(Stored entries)
____________

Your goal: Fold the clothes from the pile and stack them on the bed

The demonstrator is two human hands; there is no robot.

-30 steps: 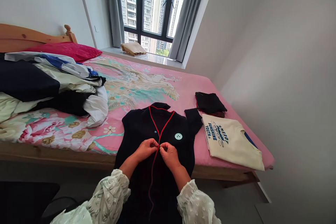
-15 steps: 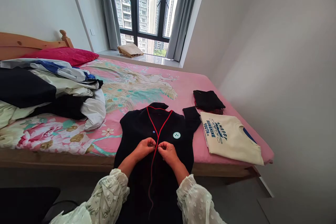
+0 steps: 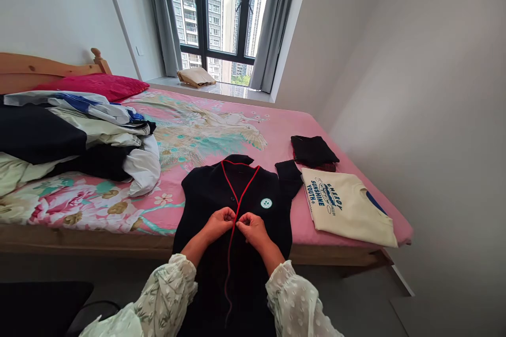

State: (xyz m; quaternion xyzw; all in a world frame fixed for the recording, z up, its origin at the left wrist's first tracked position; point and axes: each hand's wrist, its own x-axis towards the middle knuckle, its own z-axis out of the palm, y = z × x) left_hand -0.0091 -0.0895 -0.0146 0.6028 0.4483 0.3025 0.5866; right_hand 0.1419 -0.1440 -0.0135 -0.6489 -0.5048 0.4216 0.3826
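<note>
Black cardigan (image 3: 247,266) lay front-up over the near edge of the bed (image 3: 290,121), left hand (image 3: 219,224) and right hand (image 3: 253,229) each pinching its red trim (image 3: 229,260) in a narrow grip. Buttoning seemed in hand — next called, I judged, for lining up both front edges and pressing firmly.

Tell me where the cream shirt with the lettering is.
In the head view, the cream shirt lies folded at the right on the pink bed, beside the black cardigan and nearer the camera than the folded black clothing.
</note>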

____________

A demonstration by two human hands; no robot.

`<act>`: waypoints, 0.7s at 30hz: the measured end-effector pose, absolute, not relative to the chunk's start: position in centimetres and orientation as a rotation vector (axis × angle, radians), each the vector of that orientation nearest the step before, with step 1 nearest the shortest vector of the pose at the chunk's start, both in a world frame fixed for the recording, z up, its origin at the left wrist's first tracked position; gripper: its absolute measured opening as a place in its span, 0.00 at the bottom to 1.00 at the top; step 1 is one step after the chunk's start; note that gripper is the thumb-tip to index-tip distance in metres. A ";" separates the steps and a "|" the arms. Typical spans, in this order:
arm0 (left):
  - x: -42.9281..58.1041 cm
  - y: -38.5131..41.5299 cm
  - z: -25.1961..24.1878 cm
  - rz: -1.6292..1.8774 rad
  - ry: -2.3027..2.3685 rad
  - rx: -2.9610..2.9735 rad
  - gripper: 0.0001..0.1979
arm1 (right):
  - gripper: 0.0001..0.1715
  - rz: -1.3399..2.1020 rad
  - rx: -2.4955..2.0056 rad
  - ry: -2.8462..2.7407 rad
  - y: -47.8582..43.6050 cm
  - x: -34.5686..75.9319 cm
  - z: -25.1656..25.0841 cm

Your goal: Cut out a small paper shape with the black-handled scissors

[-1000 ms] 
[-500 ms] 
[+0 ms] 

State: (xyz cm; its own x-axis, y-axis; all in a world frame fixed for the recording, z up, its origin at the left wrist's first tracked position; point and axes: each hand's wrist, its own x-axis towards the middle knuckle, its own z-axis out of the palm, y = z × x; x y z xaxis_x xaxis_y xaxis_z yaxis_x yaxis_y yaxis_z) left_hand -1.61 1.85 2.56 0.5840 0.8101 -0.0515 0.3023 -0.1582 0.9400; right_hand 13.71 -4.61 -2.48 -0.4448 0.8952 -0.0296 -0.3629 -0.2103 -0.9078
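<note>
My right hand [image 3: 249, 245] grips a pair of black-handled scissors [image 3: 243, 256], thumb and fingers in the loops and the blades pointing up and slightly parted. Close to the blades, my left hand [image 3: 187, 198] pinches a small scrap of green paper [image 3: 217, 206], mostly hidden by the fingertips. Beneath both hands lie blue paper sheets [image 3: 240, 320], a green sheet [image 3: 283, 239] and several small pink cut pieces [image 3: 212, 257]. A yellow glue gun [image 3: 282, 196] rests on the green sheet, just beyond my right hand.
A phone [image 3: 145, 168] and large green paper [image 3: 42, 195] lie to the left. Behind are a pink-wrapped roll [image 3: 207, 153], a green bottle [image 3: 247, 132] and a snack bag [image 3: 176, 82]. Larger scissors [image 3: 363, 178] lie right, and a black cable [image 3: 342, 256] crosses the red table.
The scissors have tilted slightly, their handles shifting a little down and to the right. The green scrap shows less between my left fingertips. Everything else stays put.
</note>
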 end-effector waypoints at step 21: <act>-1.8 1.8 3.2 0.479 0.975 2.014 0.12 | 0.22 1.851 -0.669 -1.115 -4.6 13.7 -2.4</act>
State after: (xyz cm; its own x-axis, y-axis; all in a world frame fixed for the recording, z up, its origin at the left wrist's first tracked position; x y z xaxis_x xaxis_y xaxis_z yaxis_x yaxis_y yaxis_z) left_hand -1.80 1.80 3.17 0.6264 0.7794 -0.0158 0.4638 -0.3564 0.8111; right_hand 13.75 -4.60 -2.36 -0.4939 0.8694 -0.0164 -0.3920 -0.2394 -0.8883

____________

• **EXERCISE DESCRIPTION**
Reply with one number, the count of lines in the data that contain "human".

• **EXERCISE OUTPUT**
2